» Brief
Each line of the data below that contains "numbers" must be copied.

*** Opening of Source data ***

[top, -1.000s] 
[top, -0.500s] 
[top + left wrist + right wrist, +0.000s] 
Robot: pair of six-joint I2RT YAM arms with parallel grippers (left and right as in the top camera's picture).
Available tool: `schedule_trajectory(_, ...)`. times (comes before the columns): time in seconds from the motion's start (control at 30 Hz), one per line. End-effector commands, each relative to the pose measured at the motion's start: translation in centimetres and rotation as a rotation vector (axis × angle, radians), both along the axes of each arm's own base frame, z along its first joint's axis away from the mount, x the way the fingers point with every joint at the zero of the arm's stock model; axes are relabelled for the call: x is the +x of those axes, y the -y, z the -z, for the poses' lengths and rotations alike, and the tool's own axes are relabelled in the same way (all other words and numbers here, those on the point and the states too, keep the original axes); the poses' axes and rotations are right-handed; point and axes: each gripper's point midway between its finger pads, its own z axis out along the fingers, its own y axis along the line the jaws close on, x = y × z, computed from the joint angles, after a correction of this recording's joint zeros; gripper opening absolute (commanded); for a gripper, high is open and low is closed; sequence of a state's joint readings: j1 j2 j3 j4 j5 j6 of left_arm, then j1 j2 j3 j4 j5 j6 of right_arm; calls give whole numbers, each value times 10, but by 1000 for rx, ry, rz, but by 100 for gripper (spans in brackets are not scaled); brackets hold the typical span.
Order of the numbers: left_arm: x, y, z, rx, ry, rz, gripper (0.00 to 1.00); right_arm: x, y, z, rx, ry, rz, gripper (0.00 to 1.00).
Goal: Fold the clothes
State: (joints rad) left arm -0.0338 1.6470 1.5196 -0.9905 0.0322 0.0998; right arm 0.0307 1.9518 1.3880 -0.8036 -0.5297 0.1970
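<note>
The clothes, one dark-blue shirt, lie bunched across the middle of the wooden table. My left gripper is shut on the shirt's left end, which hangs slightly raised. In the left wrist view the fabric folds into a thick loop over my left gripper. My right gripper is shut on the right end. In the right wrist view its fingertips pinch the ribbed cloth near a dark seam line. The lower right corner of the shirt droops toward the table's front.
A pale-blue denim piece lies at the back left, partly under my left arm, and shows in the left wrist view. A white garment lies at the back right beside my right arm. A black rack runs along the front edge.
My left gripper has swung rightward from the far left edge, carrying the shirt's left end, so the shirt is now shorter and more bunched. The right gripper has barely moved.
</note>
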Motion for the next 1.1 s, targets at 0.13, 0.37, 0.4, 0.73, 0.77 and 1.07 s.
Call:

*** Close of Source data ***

» Response area
Available tool: `schedule_trajectory(_, ...)`. times (comes before the columns): time in seconds from the motion's start (control at 30 Hz), one per line. End-effector commands, each relative to the pose measured at the motion's start: translation in centimetres and rotation as a rotation vector (axis × angle, radians), both along the axes of each arm's own base frame, z along its first joint's axis away from the mount, x the way the fingers point with every joint at the zero of the arm's stock model; axes are relabelled for the call: x is the +x of those axes, y the -y, z the -z, for the poses' lengths and rotations alike, and the tool's own axes are relabelled in the same way (all other words and numbers here, those on the point and the states too, keep the original axes); the poses' axes and rotations are right-handed; point and axes: each gripper's point midway between its finger pads, its own z axis out along the fingers, its own y axis along the line the jaws close on, x = y × z, computed from the joint angles, after a correction of this recording's joint zeros; gripper opening absolute (commanded); for a gripper, high is open and low is closed; sequence of a state's joint readings: j1 j2 j3 j4 j5 j6 of left_arm, then j1 j2 j3 j4 j5 j6 of right_arm; calls give whole numbers, each value times 10, but by 1000 for rx, ry, rz, but by 100 for gripper (spans in brackets are not scaled); brackets hold the typical span.
Order of the numbers: left_arm: x, y, z, rx, ry, rz, gripper (0.00 to 1.00); right_arm: x, y, z, rx, ry, rz, gripper (0.00 to 1.00).

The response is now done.